Jose Imperatori was a Cuban diplomat and ambassador expelled from the United States in connection to a joint Federal Bureau of Investigation and Immigration and Naturalization Service espionage investigation called "Operation False Blue." At the turn of the twentieth century, Jose Imperatori was given persona non grata (PNG) status and ordered to be expelled from the United States as a result of his connection to Mariano Faget Jr.

== Details ==
On the morning of February 26, 2000, Imperatori resigned from his post voluntarily. However, Imperatori refused to leave the embassy in Bethesda, and went on a hunger strike in order to clear his and Faget's names.

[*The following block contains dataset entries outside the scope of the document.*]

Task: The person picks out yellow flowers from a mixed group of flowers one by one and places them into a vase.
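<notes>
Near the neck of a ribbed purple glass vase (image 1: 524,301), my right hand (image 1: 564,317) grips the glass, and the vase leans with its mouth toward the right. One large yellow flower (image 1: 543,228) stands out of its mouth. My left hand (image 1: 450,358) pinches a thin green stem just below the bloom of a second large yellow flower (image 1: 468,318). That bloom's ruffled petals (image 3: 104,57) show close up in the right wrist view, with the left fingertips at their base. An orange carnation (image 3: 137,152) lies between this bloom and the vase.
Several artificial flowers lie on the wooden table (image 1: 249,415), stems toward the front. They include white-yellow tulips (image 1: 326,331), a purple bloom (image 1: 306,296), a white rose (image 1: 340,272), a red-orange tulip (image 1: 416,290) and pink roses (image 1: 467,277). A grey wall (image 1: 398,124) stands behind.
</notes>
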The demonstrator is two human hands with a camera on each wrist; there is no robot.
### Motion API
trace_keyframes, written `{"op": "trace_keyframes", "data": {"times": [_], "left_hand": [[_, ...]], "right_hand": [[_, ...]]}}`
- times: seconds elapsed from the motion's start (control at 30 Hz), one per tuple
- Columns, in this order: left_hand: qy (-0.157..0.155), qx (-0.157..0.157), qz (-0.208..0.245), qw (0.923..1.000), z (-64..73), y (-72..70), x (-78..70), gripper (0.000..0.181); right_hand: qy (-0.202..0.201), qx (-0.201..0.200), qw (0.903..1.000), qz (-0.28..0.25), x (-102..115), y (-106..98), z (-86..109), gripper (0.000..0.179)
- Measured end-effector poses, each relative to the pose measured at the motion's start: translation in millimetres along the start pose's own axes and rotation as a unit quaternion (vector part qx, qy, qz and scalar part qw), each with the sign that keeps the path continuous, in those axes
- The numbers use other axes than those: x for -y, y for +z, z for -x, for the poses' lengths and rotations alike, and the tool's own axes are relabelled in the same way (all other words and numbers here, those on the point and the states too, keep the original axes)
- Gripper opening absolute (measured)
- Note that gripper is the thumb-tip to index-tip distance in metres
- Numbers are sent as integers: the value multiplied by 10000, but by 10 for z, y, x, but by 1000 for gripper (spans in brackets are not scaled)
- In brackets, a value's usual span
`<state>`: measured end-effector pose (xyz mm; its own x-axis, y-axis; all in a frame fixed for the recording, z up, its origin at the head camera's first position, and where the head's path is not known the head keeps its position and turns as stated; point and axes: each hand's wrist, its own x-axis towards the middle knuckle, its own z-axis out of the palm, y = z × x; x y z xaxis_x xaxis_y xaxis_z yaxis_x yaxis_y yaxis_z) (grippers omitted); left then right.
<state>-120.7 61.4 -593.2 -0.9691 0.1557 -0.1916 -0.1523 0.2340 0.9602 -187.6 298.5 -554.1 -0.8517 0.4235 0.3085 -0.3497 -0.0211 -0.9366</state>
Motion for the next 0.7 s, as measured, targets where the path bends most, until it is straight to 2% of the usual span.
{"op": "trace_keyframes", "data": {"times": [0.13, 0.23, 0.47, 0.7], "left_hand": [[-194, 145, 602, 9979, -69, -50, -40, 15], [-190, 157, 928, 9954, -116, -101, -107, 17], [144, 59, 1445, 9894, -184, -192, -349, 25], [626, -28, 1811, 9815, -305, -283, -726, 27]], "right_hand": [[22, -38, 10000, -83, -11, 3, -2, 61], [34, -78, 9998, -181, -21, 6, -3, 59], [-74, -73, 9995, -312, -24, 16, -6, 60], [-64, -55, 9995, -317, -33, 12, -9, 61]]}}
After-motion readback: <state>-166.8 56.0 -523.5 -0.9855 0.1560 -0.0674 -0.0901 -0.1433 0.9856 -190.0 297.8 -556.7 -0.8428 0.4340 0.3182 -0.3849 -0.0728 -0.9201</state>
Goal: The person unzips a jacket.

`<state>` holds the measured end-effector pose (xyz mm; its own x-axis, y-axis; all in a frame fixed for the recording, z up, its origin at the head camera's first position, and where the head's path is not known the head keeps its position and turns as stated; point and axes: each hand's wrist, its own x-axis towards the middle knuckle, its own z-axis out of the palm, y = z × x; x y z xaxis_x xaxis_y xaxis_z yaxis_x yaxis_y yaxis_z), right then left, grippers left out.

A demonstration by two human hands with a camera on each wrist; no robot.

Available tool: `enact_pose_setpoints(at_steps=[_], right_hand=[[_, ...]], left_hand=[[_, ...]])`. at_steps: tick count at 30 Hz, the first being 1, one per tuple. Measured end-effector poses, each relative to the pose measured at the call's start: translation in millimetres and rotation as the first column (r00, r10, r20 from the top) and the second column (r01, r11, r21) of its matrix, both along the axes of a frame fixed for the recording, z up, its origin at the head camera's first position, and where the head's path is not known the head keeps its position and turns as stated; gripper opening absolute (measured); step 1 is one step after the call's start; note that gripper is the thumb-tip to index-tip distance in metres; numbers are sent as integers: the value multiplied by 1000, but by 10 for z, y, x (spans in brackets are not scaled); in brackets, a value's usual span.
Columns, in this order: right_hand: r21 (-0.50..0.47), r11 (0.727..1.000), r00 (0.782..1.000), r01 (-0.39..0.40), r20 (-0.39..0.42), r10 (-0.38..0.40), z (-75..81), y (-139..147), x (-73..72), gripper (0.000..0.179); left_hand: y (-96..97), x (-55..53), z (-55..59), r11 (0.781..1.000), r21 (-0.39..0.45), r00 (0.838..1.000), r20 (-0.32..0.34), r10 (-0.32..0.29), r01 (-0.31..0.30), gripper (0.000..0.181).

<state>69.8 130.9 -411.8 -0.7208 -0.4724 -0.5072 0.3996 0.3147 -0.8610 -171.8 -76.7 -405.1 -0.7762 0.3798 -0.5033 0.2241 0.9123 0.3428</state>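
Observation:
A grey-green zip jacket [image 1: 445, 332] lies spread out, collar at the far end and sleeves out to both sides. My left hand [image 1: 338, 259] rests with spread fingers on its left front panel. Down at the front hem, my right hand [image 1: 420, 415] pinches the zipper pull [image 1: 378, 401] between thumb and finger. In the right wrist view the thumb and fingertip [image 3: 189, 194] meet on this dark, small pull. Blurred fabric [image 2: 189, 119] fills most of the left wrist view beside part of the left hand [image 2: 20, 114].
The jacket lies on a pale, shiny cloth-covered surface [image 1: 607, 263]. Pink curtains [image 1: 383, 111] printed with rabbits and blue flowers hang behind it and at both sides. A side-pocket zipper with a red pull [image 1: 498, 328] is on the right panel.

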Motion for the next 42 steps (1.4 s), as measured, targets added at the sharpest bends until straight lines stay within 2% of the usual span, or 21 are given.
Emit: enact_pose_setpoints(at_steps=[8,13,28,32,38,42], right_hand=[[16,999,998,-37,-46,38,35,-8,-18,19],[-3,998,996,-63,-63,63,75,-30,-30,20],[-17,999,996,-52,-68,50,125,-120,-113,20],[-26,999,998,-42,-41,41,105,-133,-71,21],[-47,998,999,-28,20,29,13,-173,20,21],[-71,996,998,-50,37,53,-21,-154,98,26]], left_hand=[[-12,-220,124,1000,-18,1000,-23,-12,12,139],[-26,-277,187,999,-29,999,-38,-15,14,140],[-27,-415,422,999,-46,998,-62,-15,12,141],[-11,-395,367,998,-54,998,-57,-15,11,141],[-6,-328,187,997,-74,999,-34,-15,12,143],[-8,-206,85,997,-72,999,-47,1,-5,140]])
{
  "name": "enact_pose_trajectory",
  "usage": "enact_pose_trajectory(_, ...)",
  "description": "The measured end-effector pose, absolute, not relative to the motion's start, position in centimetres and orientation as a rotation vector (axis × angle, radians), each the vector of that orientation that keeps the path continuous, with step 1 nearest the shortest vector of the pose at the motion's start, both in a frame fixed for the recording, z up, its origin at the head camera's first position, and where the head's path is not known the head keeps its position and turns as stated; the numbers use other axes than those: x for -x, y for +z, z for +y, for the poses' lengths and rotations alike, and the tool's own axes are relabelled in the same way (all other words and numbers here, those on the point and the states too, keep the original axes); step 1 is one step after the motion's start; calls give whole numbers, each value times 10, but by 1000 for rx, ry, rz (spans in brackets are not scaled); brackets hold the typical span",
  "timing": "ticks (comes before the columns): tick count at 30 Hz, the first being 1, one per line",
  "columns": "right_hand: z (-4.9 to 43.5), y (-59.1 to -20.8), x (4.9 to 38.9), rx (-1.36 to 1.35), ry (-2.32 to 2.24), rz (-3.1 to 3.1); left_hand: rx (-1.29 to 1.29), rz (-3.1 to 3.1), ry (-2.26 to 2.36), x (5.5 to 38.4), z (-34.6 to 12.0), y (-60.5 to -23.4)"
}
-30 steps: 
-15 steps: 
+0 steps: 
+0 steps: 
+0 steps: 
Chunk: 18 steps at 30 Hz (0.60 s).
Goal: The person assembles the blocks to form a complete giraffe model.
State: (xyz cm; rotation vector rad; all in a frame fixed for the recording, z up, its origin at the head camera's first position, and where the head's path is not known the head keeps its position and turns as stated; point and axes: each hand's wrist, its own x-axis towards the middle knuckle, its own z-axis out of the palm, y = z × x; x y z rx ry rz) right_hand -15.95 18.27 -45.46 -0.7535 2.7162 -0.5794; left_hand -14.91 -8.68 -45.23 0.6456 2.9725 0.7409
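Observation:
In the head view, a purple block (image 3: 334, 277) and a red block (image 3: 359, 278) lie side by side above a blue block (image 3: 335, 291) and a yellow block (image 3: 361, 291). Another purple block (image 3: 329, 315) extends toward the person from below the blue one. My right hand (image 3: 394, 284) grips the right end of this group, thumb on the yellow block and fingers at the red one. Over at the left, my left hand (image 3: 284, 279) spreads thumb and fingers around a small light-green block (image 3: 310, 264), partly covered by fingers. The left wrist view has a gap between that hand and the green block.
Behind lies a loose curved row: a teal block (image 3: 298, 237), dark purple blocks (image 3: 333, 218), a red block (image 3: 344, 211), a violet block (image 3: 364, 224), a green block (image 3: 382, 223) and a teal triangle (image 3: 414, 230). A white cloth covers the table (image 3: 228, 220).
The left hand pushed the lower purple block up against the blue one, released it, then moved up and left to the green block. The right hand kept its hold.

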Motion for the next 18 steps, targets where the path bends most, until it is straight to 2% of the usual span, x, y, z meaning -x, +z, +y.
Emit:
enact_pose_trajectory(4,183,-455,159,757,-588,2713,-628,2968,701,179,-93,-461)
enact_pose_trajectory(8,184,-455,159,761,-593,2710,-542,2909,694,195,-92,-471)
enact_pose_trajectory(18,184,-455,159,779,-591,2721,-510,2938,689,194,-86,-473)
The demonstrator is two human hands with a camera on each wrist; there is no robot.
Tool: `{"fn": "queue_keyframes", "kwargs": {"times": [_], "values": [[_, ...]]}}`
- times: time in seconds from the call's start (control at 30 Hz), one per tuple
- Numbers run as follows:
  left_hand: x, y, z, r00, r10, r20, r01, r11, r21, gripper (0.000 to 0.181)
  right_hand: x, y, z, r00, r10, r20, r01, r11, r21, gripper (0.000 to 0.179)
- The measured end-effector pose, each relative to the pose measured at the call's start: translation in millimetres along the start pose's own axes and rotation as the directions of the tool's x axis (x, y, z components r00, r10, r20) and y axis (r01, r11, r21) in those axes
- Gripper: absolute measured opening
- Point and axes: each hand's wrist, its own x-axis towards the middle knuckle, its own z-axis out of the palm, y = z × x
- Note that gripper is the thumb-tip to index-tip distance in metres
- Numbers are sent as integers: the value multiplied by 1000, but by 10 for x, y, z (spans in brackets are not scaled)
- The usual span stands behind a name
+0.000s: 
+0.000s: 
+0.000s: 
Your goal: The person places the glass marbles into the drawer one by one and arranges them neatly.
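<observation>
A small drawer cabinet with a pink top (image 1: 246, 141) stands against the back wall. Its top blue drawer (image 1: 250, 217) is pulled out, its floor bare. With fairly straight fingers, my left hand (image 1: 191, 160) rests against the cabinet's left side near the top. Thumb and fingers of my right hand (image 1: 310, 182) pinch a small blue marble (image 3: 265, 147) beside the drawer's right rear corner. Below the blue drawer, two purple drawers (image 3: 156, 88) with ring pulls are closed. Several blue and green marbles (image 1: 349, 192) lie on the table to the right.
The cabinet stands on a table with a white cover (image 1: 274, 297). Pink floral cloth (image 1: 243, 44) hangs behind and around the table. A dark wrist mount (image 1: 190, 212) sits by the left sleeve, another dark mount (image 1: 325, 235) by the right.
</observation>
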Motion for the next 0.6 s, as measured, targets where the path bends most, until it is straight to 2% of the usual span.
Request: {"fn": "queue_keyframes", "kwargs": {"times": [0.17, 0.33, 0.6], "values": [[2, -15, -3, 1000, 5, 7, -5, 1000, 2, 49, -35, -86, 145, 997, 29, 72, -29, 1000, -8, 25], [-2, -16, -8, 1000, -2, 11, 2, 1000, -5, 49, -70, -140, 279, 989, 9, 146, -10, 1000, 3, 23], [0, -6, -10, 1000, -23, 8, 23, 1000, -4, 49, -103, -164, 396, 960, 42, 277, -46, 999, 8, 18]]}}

At a press conference announcing his intentions, Imperatori said:

"From this moment I declare myself on a hunger strike until I have been absolutely cleared of the accusations brought against me. I have become the victim of a major slander. I have been wrongly accused of doing intelligence work in the United States... The accusation brought against me is absolutely false. I feel it is my duty to state that the INS official is innocent of the accusation of espionage made against him, and I can help to prove it."

The official spokesperson for the Cuban Interests Section, Fernando Remírez, told reporters at the press conference:

“We want to be very clear that he is completely innocent, that he didn’t do anything wrong, that the Cuban Interests Section in Washington does not do any kind of intelligence or espionage activities.”

The Cuban Interests Section hired Kurt Schmoke to represent Imperatori.

Imperatori's efforts were unsuccessful. He was forcibly expelled to the Cuban embassy in Ottawa, Canada, where the Cuban government ordered him to stay for an additional 30 days. The Canadian government were furious at the Cuban government for dragging the neutral country into the situation, and also issued PNG status against Imperatori.

Imperatori eventually returned to Cuba, and became a hero of the state.